Recep Yemişçi

Personal information
- Date of birth: 1 January 1999 (age 27)
- Place of birth: İzmir, Turkey
- Height: 1.85 m (6 ft 1 in)
- Position: Centre-back

Team information
- Current team: Şanlıurfaspor
- Number: 37

Youth career
- 2010–2023: Bucaspor
- 2013–2016: Altınordu

Senior career*
- Years: Team / Apps / (Gls)
- 2016–2021: Altınordu / 31 / (0)
- 2019–2021: → Niğde Anadolu (loan) / 55 / (6)
- 2021–2025: Ankaraspor / 128 / (8)
- 2022: → Kasımpaşa (loan) / 1 / (0)
- 2025–: Şanlıurfaspor / 9 / (0)

International career
- 2014–2015: Turkey U16 / 12 / (0)
- 2015–2016: Turkey U17 / 13 / (0)
- 2016–2017: Turkey U18 / 5 / (0)
- 2016–2017: Turkey U19 / 3 / (0)

= Recep Yemişçi =

Turkish footballer

Recep Yemişçi (born 1 January 1999) is a Turkish professional footballer who plays as a centre-back for TFF 2. Lig club Şanlıurfaspor.

==Professional career==
Yemişçi is a youth product of the academies of Bucaspor and Altınordu, and began his senior career with Altınordu in 2016. He moved to Niğde Anadolu on loan for 2 season from 2019 to 2021. In July 2021, he joined Ankaraspor on loan for a season.
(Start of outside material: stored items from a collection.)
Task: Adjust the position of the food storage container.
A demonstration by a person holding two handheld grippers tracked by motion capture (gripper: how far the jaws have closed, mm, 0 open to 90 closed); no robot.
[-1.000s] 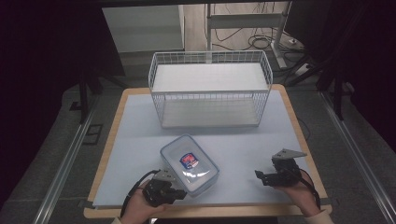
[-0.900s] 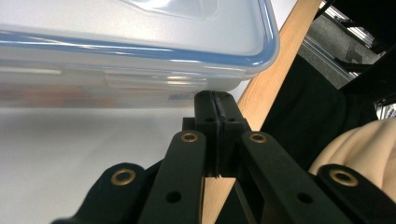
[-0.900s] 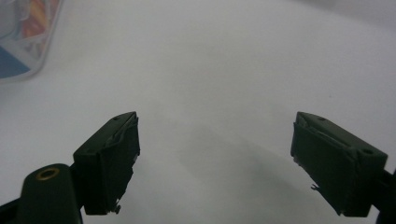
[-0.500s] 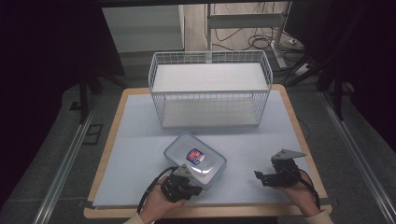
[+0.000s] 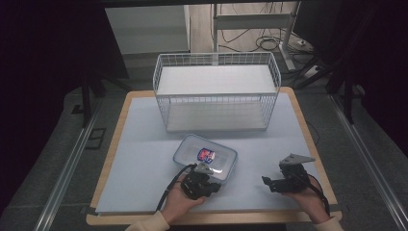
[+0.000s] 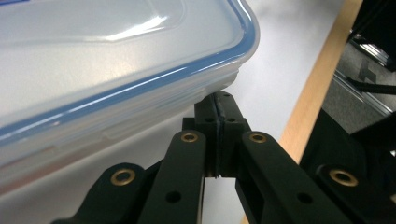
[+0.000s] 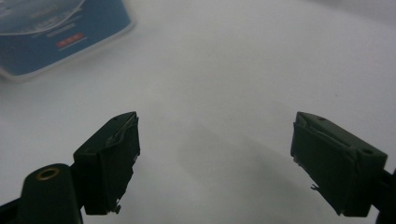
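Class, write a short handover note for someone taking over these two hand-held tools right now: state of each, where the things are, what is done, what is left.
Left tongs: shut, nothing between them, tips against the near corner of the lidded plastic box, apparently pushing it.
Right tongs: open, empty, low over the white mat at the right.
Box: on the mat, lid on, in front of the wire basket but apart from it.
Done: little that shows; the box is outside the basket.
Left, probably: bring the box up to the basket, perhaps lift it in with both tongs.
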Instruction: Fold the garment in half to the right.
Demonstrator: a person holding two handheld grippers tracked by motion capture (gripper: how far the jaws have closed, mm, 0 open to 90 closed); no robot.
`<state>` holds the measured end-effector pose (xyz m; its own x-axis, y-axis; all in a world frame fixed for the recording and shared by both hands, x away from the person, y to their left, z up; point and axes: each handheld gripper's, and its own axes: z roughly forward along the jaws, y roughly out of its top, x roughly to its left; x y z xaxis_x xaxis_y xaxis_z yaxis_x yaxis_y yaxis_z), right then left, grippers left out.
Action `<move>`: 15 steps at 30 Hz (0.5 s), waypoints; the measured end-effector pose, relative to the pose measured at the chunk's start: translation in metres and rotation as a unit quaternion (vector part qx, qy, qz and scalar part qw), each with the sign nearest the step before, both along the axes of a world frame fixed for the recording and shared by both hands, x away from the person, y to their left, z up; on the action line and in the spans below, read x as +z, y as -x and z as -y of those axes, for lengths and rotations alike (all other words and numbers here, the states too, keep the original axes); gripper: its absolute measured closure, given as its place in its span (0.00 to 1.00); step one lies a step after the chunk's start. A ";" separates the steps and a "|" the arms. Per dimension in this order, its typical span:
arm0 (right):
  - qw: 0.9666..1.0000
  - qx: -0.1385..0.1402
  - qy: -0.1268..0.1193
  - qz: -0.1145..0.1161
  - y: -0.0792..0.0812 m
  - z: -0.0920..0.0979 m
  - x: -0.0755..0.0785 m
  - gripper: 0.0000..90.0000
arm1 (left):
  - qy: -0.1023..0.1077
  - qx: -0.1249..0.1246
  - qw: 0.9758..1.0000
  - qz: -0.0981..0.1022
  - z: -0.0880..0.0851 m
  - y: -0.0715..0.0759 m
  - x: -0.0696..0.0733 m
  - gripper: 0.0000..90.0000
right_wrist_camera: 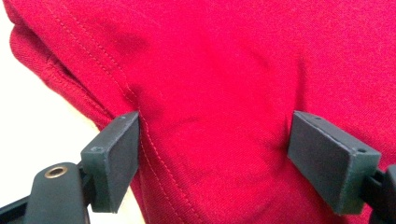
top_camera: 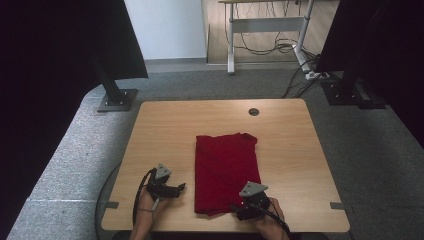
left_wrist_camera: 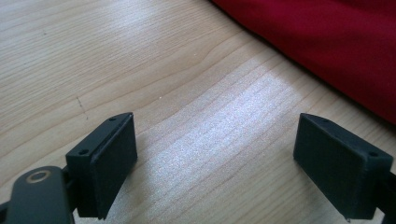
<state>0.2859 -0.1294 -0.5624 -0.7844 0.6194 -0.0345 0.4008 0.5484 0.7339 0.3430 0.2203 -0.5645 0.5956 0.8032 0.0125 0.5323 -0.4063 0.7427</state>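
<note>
A folded red cloth (top_camera: pixel 226 171) lies flat on the middle of the wooden table (top_camera: pixel 160 125), its long side running away from the person, its near edge close to the table's front edge. The right gripper (top_camera: pixel 239 210) sits at the cloth's near right corner, held by a hand coming in from the bottom of the high view. In the right gripper view its two black jaws stand wide apart and press down onto the red fabric (right_wrist_camera: pixel 219 93), which bunches slightly between them; a stitched hem runs past the left jaw, and the pads do not pinch the fabric from either side, so the gripper is open with cloth between its jaws. The left gripper (top_camera: pixel 181 187) rests on bare wood just to the left of the cloth, near its lower left side, pointing toward it. In the left gripper view its jaws are also spread wide over empty tabletop (left_wrist_camera: pixel 140 70), with the cloth's edge (left_wrist_camera: pixel 327 42) lying ahead and to the upper right, apart from the pads.
</note>
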 end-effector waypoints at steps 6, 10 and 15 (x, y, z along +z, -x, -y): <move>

On 6 August 2022, he transferred to the Süper Lig club Kasımpaşa. He made his professional debut 2 days later with Kasımpaşa in a 4–0 Süper Lig loss to İstanbul Başakşehir.

==International career==
Yemişçi is a youth international for Turkey, having represented them from U16s to U19s.